In a blog I published in 2009 I discussed the pros and cons of statins. I have received many calls from people on statins wanting to know if they should stop taking them. Let me review with you exactly what the FDA has advised, what I have told people, and my own views on the subject.
Again we begin with the fact that cholesterol is a constituent of EVERY ANIMAL CELL MEMBRANE. (One way in which vegetable cells differ from animal cells is that while both types of cell have a membrane bounding the cell, only vegetable cells have a cell wall around the cell membrane, which accounts for the resistance of vegetable cells to dessication, and also provides roughage for people who eat it.) Since the behavior of each and every cell in your body is partly governed by the flux of ions and other molecules across it, it immediately follows that a change in the %of cholesterol in a cell membrane must alter this trans-membrane flux.)
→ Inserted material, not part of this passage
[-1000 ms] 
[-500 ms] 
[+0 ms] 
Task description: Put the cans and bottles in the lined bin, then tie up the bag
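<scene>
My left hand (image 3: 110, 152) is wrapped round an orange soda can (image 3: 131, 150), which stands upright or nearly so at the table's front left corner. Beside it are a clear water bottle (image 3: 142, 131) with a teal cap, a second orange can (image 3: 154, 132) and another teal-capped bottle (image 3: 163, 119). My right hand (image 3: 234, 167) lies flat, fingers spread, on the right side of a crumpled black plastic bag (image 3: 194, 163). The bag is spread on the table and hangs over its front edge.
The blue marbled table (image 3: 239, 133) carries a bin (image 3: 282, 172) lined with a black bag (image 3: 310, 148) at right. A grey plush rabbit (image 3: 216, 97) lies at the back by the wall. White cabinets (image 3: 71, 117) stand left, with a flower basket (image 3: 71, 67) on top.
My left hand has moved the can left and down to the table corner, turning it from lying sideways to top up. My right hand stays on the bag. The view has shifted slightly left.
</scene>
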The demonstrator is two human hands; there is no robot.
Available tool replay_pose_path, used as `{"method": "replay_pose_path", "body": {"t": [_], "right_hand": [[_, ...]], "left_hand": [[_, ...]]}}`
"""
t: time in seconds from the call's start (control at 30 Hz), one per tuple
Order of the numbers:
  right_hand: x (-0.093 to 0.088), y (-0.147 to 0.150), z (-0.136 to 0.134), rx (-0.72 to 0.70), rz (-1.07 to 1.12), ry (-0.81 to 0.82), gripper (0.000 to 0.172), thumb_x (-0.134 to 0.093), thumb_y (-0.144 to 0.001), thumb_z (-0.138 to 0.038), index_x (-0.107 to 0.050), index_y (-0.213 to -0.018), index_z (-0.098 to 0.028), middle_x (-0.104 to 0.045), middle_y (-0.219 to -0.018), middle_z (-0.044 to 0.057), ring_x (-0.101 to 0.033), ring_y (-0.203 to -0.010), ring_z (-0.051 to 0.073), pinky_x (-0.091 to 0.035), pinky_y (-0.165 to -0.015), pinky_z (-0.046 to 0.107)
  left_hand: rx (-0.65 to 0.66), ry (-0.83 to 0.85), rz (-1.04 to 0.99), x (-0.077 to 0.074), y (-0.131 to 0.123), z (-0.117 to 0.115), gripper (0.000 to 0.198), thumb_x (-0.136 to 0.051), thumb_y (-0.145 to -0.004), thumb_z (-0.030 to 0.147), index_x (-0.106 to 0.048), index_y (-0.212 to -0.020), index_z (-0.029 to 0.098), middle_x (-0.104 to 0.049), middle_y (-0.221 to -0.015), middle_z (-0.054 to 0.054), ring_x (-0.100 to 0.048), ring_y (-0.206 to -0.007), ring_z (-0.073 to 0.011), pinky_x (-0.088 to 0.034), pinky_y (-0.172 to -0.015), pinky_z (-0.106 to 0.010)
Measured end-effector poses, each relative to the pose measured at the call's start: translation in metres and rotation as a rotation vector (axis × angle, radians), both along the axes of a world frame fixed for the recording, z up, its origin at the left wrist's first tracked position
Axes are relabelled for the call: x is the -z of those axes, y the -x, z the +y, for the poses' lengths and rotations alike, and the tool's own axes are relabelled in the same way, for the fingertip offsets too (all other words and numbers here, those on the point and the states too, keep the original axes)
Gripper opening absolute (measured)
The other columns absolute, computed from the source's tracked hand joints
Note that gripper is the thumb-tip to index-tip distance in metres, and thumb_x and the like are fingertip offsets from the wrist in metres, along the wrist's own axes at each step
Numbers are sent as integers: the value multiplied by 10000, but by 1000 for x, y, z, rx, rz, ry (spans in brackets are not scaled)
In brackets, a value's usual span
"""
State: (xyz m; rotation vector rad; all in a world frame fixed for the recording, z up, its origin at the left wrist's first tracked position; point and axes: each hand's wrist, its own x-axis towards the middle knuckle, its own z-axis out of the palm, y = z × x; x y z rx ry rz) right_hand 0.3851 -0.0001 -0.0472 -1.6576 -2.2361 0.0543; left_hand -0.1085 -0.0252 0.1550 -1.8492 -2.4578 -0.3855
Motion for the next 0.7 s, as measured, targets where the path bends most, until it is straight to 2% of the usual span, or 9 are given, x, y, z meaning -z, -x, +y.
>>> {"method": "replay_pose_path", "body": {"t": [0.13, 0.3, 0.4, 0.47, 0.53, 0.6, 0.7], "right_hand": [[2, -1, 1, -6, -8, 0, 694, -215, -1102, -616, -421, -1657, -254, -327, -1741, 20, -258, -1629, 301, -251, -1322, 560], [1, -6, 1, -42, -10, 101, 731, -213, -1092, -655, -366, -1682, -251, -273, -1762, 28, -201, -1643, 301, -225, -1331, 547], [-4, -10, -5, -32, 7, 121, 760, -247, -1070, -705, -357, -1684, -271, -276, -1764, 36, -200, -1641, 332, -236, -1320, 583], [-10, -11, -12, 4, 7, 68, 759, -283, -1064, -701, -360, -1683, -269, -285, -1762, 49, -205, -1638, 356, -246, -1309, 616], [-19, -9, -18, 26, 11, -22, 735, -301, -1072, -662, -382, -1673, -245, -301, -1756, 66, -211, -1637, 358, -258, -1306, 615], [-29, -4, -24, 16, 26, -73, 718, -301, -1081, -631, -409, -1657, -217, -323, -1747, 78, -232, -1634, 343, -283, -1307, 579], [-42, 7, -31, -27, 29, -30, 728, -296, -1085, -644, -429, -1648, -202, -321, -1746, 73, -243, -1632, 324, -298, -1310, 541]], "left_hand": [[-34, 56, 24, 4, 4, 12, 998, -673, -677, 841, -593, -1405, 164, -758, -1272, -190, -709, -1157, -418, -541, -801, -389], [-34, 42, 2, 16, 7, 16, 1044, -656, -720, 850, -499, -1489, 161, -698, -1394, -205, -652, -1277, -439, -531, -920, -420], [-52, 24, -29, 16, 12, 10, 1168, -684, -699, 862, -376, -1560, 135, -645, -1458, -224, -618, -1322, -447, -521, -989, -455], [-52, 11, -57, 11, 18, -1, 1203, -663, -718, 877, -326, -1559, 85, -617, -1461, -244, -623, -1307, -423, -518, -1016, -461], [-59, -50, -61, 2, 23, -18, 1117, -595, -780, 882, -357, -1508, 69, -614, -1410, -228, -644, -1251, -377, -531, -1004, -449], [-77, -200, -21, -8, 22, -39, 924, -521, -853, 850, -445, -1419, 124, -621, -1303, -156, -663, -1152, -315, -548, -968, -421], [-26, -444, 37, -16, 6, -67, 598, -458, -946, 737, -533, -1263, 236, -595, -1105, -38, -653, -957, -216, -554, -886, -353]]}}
One group of cells that is highly sensitive to trans-membrane fluxes are the muscle cells, which respond to a chemical secreted by the nerves that innervate the muscles. Any change in the cholesterol concentration will alter the ionic flow induced by these chemicals, and make the muscles more or less sensitive to stimulation by the nerve. The most common effect I have seen with my patients on statins has been vague muscle aches, with occasional awakening by severely painful muscle cramps. We therefore deduce that striated muscle cells are made more sensitive. Often I have been able to minimize this problem by cutting the statin dose in half (e.g. 10 mg of Lipitor, not 20) or changing to a different statin (Crestor 5mg in place of Lipitor 10). It has been my impression that Crestor causes the fewest muscle aches and cramps. Sometimes these muscle symptoms are accompanied by an increase in a specific muscle enzyme in the bloodstream (the MM component of CPK) in which case it is mandatory to stop the statin, lest the patient suffer acute renal failure secondary to myoglobinuria.
We also have smooth (involuntary) muscle, under control of the autonomic nervous system, and a syncytium of muscle making up the walls of the heart.I have not heard of either of these two muscle systems being affected by statins.
Although the initial warnings of side effects by statins included elevation of liver enzymes, I have never seen this happen to any of my patients. Whether or not statins are safe in patients whose liver enzymes are already elevated is an unanswered question. The FDA has now stated that liver enzymes do not have to be monitored periodically.
The elevations in sugar appear to be minor, and since I get a cholesterol and chemistry panel every three months in my patients on statins, I would find this problem and I never had.
I have been aware since I started prescribing statins that some patients taking this medicine have difficulties doing the NY Times x-word puzzle with the same facility they had previously. Upon questioning, they also report difficulty having sustained concentration, or reading for long periods of time. Again, reducinmg the statin dosage or changing to an equipotent dose of a different statin would solve the problem.
Since the biggest risk for having a heart attack lies in those who have already suffered one, no one who has had a heart attack (or unstable angina, or other conditions which your cardiologist deems to pose a significant risk) none of these patients should ever stop their statins.